TURN listener port for UDP and TCP listeners (Default: 3478). Note: actually, TLS & DTLS sessions can connect to the "plain" TCP & UDP port(s), too - if allowed by configuration. For example, the default listening port can be set to 80 or 443, to go around some strict NATs. Remember that ports < 1024 may require superuser privileges to start the turnserver process.

In my project I used also tls listening port but probably it is not necessary:

The default port for sending (or listening to) STUN/TURN over TLS is 5349.

TURN listener port for TLS and DTLS listeners (Default: 5349). Note: actually, "plain" TCP & UDP sessions can connect to the TLS & DTLS port(s), too - if allowed by configuration. For example, the default tls listening port can be set to 443, to go around some strict NATs. Remember that ports < 1024 may require superuser privileges to start the turnserver process. For secure TCP connections, we currently support SSL version 3 and TLS versions 1.0, 1.1, 1.2. For secure UDP connections, we support DTLS version 1.
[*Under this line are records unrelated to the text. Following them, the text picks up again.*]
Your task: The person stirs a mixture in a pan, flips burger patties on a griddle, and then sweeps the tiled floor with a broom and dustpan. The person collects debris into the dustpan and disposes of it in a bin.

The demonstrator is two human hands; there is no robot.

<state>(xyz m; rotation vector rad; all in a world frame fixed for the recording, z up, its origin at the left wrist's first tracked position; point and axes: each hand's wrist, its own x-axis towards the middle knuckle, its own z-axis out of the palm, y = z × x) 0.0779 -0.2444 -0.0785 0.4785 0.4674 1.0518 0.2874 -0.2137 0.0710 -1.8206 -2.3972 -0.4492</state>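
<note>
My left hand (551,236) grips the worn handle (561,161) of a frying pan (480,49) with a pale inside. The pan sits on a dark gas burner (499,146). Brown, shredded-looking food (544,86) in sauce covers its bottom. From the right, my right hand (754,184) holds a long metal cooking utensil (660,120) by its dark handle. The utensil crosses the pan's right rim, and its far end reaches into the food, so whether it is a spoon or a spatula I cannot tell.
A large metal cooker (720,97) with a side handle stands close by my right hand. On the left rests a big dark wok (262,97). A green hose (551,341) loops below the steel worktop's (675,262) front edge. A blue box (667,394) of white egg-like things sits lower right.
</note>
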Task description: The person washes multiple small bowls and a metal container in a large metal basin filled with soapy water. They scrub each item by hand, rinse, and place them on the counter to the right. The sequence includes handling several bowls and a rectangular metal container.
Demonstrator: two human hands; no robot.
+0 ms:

Also, for establishing at last p2p connection :

Each client will send the data through UDP to the other endpoint: if it’s sending to a TURN server (to a relay candidate) it will send to a port between 49152-65535 (if it’s sending directly to the other party it will send to any port in the 0-65535 range)

--min-port Lower bound of the UDP port range for relay endpoints allocation. Default value is 49152, according to RFC 5766.

--max-port Upper bound of the UDP port range for relay endpoints allocation. Default value is 65535, according to RFC 5766.